桧山唯一、江差の「松の湯」守る下岡さん 熱い風呂一日でも長く

update 2016/10/10 09:53


 【江差】「今時、銭湯の話なんてニュースになんないよ。『きれいですね』と言われるのは、いつも暇だから掃除しているだけだからさ」。江差町本町104の銭湯「松の湯」の3代目社長、下岡昇さん(68)は、番台に座り照れ笑いを浮かべる。10月10日は数字を並べると「1010」となることから「銭湯の日」。

 松の湯は下岡さんの祖父が創業。現在では町内はもとより桧山で唯一の貴重な銭湯だ。正確な資料は残っていないが、少なくとも80年以上、この地でのれんをかかげている。

 現在の建物は1982年に改築された3代目で、男女に各浴槽1つ、床はタイル張りで、つまみをひねるとお湯が出るシャワーを備えた昔ながらの風情ある店構えだ。「お客さんは熱い湯を好きで来てくれるから」と大型ボイラーで湯船を42〜43度に保つことを心掛けている。

 北海道公衆浴場業生活衛生同業組合によると、道内の公衆浴場は71年の1124軒を最盛期に利用者の減少が続き、2016年10月7日現在では168軒。渡島・桧山管内は20軒で、内訳は函館市15軒、長万部町2軒、北斗市、江差町、八雲町に各1軒。それでも「通い続けている人がいる限り、銭湯を守っていきたいとする経営者は少なくない」(事務局)という。

 松の湯の経営状況も決して楽ではない。しかし、下岡さんは「銭湯がなければ困る人がいるだろうし、今は続けなければと思っている」。その中で「かまが壊れたり建物自体の修繕が必要になってきたときには、自然に辞めなきゃならないという覚悟はしている」と本音を明かす。

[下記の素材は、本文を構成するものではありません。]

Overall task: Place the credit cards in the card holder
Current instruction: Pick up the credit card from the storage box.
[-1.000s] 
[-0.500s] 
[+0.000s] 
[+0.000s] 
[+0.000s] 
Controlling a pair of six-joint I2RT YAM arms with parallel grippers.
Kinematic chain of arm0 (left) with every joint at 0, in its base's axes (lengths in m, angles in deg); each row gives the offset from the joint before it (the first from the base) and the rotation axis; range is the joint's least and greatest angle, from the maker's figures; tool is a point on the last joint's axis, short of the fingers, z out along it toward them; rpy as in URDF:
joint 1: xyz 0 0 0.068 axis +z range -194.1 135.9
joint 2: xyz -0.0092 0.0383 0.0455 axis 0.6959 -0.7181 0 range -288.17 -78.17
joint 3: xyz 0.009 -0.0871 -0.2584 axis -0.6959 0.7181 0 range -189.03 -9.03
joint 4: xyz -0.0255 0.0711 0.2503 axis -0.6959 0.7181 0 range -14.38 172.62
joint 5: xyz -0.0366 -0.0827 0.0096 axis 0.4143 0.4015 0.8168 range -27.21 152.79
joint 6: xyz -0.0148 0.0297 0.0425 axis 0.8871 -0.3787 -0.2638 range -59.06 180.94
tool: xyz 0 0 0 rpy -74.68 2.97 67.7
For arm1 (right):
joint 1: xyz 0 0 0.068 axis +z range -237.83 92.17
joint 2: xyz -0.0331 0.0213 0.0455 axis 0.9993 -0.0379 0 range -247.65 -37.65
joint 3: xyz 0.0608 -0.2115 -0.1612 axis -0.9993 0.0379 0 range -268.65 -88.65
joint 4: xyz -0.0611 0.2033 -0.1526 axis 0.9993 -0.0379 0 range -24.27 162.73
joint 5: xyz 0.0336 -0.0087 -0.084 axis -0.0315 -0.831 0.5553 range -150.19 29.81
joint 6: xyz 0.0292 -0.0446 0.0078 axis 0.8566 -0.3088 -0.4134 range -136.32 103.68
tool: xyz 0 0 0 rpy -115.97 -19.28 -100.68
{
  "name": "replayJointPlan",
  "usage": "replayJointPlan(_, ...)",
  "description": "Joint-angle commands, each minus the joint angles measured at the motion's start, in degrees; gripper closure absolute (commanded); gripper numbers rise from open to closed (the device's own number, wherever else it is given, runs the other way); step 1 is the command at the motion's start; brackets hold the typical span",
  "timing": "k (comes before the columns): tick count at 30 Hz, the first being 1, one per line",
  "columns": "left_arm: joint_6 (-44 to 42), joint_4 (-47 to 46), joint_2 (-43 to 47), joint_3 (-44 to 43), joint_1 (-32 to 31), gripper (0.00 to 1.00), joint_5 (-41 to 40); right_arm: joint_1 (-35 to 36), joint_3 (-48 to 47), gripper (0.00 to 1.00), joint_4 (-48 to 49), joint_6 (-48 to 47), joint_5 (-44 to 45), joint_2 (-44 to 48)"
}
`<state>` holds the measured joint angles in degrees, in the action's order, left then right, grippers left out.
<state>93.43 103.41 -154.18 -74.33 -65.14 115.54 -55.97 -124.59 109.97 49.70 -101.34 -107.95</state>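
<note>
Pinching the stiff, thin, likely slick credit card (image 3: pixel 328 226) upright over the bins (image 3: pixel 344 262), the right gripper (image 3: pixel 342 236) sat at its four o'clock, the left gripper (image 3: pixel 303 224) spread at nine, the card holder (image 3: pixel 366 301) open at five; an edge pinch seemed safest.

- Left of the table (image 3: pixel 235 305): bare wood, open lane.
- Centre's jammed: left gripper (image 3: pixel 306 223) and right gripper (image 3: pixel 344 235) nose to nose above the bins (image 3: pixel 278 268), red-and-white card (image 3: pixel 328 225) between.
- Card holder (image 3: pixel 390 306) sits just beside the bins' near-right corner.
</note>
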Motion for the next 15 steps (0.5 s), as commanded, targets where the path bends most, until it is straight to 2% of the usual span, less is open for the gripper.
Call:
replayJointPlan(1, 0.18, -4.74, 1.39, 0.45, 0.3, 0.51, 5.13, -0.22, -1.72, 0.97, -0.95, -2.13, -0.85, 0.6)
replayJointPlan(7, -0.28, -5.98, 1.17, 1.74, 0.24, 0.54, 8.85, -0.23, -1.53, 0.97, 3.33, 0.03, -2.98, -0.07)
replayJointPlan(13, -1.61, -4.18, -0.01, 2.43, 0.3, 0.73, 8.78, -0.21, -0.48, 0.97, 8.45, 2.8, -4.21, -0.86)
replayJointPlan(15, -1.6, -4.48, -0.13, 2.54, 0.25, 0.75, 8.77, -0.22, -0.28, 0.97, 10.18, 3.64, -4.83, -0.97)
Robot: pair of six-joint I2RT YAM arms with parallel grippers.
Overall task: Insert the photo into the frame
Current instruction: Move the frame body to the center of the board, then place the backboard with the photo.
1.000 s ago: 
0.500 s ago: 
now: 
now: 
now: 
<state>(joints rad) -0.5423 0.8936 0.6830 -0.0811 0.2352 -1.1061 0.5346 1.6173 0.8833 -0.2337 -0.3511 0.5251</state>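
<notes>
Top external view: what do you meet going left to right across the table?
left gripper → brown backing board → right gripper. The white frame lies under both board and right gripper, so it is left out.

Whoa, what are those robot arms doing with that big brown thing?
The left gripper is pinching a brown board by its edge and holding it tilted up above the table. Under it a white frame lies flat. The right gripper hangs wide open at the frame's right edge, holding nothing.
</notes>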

 物心ついたころから銭湯とともに人生を歩んできた。創業当時は1キロほど離れた水源地から木管で水を引き、湯を沸かして住民の暮らしを支えていた。当時は連日大勢の客でにぎわい「お湯を沸かすのが追い付かなくて『ドンドン』と壁をたたいて『早く熱くしろ』と催促されてかまの前で汗を流していた家族の姿を覚えている」と振り返る。

 父親が体調を崩して入院した小学3年の時からは、学校から帰るとすぐにきょうだいでリヤカーを引いて燃料の材木の運搬を手伝った。「冬は寒くて大変だった。長靴が滑るので縄を巻いて歩いたこともあったよ」と話す。

 それから2年後に父親が他界。大黒柱を亡くしながらも悲しむ間もなく、母親の仕事を支えようと、銭湯の手伝いに精を出した。長年母親が番台を、ボイラーと掃除は下岡さんが担当してきた。住民のほか、飲食店関係者が出勤前後に訪れたり、各地から訪れた船員にも重宝されてきた。ただ時代の流れとともに25年ほど前から客足に陰りがでてきたという。

 14年前に母親が他界してからは、下岡さんが番台を守る。脱衣所には、母親が大事に育てたクンシランの立派な花鉢を置く。清涼感ある緑で11個ある鉢の水やりと手入れも欠かさない。
月曜の定休日以外は、毎日午後2時から同8時ごろまでをほぼ番台で過ごす。

 「若いころはこの仕事を何度も辞めたいと思ったけど、いまはそういう気持ちはない。体力面で疲れが残るけど、やっぱりこの銭湯を大事にしてくれる人がいるから」と声を張る。

 今夏はプールや海水浴帰りの小学生が多く訪れてくれた。年頃の女の子も気兼ねなく入浴してもらえるようにと、番台を一時離れて男子の脱衣所で時間をつぶし「男の番台はつらいよ。でも女性に対しての気遣いは大切だ」とする。

 10月10日の「銭湯の日」は日ごろの感謝を込めて入浴料を半額とし、箱ティッシュを贈呈する。通常の月曜は定休日だが特別営業する。「温泉ではないし、露天風呂やサウナ、駐車場もない風呂だけど、お客さんが冷えた体を温めて喜んでもらえればいい」と目を細める。

 営業後、後片付けを済まして一人で湯船に入るのが楽しみ。「みんなに『今日もいい湯だったよ』と言ってもらえるのが一番うれしい。あぁ、銭湯をやってて良かったなといつも思う」と活力が湧く。まちを見守ってきた灯火を一日でも長く守るために、きょうも定位置につく。